Ce choix d'une autre fiscalité est justifié par le fait qu'actuellement, l'impôt, sous ses diverses formes, n'est pas vraiment progressif. Il défavorise bas et moyens revenus ; mais il accorde divers privilèges à ceux qui disposent de patrimoines ou de hauts revenus.

Plusieurs mécanismes en attestent.

Alors que l'imposition commence relativement tôt (de très petits revenus sont déjà taxés à 25%), deux réformes fiscales successives (dans les années 80 et la réforme Reynders de 2002) ont supprimé 5 tranches supérieures de l'impôt des personnes physiques (passant de 62,5% à 50%). Cela signifie que la taxation finit proportionnellement vite pour ceux qui ont pu profiter des exubérances financières de ces dernières années.

En Belgique, ce phénomène a été renforcé par la fin de la globalisation des revenus en 1982. Depuis cette date en effet, la taxation ne porte plus sur l'ensemble des revenus (c'est-à-dire sur la somme des revenus du travail + immobilier+ capitaux). Les revenus de capitaux (obligations, actions, SICAV...) sont taxés forfaitairement et de manière distincte (précompte libératoire), alors que la sphère financière créée par des politiques de dérégulation néolibérale accorde de plantureux bénéfices aux actionnaires et aux spéculateurs.

A ces avantages, qui privilégient les détenteurs de capitaux par rapport à ceux qui vivent de leur travail ou d'allocations sociales, il faut ajouter quelques spécificités fiscales propres à la Belgique.

*Il n'y a pas de taxe sur les plus-values de capitaux (seuls le Luxembourg et la Suisse sont également dans ce cas),

* Il n'y a pas non plus de centrale d'informations bancaires ouverte à l'administration fiscale et permettant un accès rapide aux comptes bancaires, comme par exemple en France avec le fichier FICOBA. Le secret bancaire réel (interdiction de transfert d'informations, sauf succession ou cas de suspicion grave) est trop facilement assimilé à l'obligation de « discrétion » dont tout employé est évidemment redevable. Obligation d'ailleurs reconnue par les autorités belges. En effet, c'est en conformité avec cette réalité que la Belgique permet via la centrale des crédits aux particuliers que les employés des institutions bancaires puissent consulter l'état d'endettement de leurs clients avant l'octroi de tout nouveau prêt. L'objectif derrière cette autorisation étant la lutte contre le surendettement, la lutte contre la fraude fiscale est-elle un moins noble objectif ? Et les agents de l'administration fiscale sont-ils moins fiables en termes de respect du secret professionnel que le personnel bancaire ?

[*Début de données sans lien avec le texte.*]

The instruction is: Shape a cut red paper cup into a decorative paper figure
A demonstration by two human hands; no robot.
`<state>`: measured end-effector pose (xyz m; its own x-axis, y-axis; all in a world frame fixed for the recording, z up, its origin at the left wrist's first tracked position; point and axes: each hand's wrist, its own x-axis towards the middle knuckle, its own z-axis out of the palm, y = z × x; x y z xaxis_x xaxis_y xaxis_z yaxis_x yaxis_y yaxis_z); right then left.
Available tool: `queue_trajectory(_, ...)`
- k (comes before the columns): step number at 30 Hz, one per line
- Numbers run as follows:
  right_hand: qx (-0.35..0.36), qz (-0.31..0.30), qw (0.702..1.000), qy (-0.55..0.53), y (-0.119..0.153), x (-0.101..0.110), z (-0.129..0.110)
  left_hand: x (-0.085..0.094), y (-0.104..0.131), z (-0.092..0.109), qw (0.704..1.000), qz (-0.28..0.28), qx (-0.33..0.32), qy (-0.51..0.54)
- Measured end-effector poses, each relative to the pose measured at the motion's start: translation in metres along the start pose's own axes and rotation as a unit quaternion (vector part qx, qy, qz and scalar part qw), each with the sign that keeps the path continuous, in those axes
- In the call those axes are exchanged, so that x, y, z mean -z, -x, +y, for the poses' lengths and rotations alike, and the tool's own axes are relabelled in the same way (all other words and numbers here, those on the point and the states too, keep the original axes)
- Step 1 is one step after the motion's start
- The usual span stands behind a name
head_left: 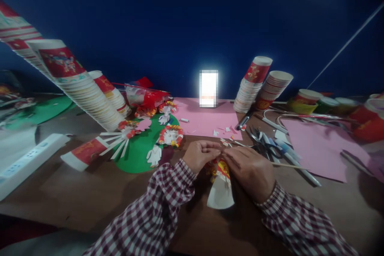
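A cut paper cup (221, 196), white with a red and yellow print, lies low in front of me with its wide end towards me. Curled strips show at its left side. My left hand (200, 155) is closed at the cup's far end, fingers pressed together. From the right, my right hand (251, 171) closes along the cup's side, and its fingertips meet those of the left. Both hands hide the far end of the cup and what exactly the fingertips pinch.
Scissors (267, 144) and pens lie right of my hands, near pink paper (318, 148). Paper cup stacks (250, 88) stand behind. Leftwards are a green sheet (129, 160) with paper cutouts, a fringed cup (87, 152) and a power strip (33, 160). A bright screen (209, 88) stands at the back.
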<state>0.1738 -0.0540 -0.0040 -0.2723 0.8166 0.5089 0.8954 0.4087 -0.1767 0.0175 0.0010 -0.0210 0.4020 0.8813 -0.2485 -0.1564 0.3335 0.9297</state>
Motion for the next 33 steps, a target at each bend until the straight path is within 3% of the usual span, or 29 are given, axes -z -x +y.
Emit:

Ce secret entretient l'opacité financière. Il favorise la fraude sociale et fiscale, estimée entre 20 et 30 milliards €. Cette fraude a été mise en évidence par une récente Commission parlementaire qui a formulé 108 recommandations, et dont la mise en application est attendue avec impatience. Le secret bancaire entretient aussi l'évasion fiscale en direction des « trous noirs » de la finance (paradis fiscaux), très nombreux en Europe...

* la persistance de ce secret bancaire fiscal constitue un frein essentiel pour un meilleur contrôle des revenus imposables, mais également pour le recouvrement efficace de tous les impôts et autres taxes tant à l'échelle fédérale que pour les autres niveaux de pouvoirs. Cette dernière dimension a pour effet que même quand l'administration fiscale arrive à découvrir une fraude fiscale, elle n'arrive pas toujours à faire payer l'impôt dû, notamment à cause de la non-connaissance des comptes bancaires des contribuables. Par analogie, nous sommes confrontés à une situation où un juge condamnerait une personne, mais faute de moyen le condamné n'est pas poursuivi et la peine n'est jamais appliquée.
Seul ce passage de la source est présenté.